Pioneers Of Whisky Michael Jackson

Michael Jackson born 1942 until 2007 was an English writer and journalist. He was the author of several influential books about beer and whisky.
Michael was born in West Yorkshire. He became a journalist, most notably in Edinburgh where he first encountered whisky. On his return to London he briefly edited the advertising trade journal "Campaign".

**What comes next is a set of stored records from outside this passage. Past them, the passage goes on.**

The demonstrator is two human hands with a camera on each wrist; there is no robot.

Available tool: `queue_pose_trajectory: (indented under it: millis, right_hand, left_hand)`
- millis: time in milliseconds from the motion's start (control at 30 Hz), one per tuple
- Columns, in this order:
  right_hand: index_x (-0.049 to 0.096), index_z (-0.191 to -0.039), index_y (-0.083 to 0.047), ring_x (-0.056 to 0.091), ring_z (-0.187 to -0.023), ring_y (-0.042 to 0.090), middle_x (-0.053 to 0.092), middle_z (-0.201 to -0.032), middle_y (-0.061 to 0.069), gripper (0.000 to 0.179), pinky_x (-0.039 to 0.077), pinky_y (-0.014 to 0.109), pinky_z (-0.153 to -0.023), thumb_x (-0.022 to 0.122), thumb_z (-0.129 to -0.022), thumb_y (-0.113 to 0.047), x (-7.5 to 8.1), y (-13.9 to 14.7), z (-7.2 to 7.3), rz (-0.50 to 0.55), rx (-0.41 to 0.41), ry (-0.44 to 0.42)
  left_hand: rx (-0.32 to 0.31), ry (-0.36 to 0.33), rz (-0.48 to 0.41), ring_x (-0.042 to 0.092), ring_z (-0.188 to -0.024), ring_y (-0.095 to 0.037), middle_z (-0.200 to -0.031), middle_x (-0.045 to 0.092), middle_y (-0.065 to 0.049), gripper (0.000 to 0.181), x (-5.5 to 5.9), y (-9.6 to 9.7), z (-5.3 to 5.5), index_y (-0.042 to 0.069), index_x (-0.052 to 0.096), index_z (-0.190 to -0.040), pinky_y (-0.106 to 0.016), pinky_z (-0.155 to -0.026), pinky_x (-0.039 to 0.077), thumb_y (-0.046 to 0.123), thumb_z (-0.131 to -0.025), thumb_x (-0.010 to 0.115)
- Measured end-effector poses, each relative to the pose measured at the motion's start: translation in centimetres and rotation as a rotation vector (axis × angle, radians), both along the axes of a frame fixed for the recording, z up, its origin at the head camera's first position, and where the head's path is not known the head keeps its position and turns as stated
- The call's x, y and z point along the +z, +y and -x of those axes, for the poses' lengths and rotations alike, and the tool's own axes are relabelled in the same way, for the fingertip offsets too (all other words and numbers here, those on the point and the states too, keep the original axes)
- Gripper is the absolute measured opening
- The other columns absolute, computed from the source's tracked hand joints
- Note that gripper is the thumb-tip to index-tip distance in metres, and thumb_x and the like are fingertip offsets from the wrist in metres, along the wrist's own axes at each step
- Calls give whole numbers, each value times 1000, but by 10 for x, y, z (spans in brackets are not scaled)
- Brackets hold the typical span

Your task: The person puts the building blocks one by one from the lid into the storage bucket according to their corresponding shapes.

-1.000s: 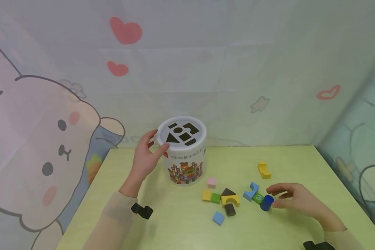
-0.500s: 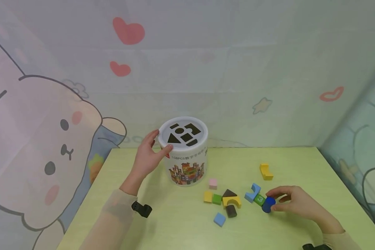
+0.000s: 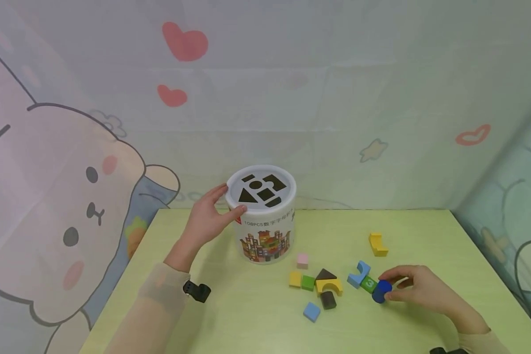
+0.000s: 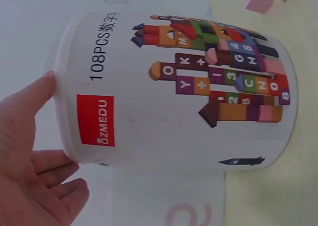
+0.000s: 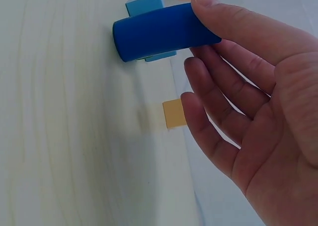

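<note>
Beside the green block (image 3: 369, 284), best left unnudged, the cylinder (image 3: 381, 290) is pinched by the right hand (image 3: 420, 290); the tub (image 3: 264, 221) is touched by the left hand (image 3: 206, 216), fingers relaxed.

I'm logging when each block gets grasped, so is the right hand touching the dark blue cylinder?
Touching. The right wrist view shows it: the right hand has its thumb on the end of the dark blue cylinder.

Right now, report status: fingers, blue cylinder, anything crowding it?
Left fingers gripping white bucket by rim. Right fingers pinching blue cylinder; whether lifted, unclear. Green block close beside it.
</note>
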State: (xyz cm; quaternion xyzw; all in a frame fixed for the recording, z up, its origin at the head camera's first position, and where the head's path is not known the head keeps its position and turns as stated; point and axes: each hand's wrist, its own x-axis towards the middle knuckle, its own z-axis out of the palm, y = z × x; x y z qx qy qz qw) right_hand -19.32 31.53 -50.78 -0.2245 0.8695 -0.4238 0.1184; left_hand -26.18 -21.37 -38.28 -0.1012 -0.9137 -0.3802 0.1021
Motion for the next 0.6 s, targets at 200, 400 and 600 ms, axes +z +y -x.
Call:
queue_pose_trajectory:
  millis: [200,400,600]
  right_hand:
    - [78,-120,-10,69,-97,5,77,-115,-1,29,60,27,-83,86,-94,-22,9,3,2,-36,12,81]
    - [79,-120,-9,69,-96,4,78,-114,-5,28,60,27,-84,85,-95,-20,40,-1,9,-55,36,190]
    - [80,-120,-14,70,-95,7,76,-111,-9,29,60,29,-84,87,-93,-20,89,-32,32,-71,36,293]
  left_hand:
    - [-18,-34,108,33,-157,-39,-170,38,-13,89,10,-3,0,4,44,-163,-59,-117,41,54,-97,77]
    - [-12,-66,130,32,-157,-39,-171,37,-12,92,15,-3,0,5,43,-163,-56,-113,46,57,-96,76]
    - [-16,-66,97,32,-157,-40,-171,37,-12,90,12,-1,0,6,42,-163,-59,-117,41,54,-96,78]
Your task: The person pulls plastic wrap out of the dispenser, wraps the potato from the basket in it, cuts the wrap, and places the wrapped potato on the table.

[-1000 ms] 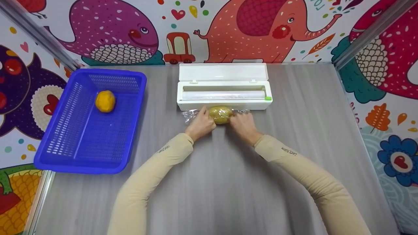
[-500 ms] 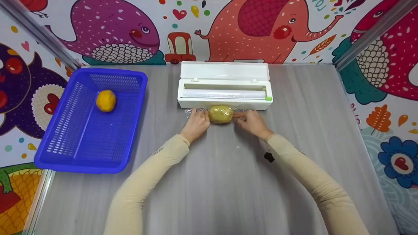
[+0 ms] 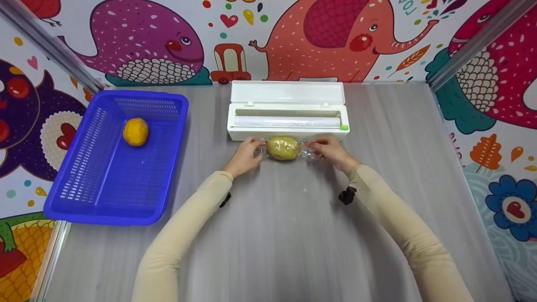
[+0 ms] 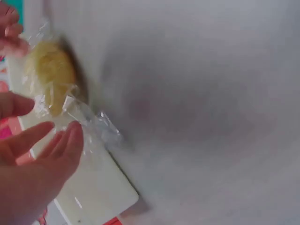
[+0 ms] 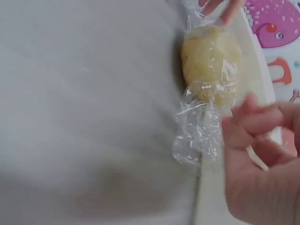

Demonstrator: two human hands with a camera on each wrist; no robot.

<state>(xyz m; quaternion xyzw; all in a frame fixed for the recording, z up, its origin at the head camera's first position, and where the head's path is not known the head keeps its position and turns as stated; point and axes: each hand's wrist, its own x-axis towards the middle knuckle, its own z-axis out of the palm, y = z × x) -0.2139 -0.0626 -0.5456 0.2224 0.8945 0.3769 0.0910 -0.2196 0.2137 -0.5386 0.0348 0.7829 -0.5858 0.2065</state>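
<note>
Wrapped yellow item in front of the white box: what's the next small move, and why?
I'd probably have the left hand fold its nearby film end under the wrapped yellow item. In the left wrist view, that end sticks out crumpled and unfolded, and the left hand is right beside it, thumb and fingers apart.

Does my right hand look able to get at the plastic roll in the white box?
Probably yes: the lid is open, leaving the plastic roll uncovered, and your right hand is close by.
</note>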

Michael Jackson was also an important reviewer of whiskies. In his book The Malt Whisky Companion, he reviewed a large number of whiskies and gave them marks from 0–100, considering only those with a score above seventy-five worth purchasing. In many ways, his work in the world of whisky exceeded his significance as a beer writer. He was arguably the most important writer on whisky since the Victorian commentator Alfred Barnard and certainly the most significant and influential modern whisky writer. This was recognized by the prestigious award of "Master of the Quaich" and the prodigious sale of his whisky books and sell-out attendances at his tastings. He had enormous influence on the development of single malt whisky globally.
It was revealed in December 2006 that Michael Jackson "had been suffering for at least a decade from Parkinson's Disease." He also suffered from diabetes. Michael Jackson died of a heart attack in his home the morning of 30 August 2007 at the age of 65.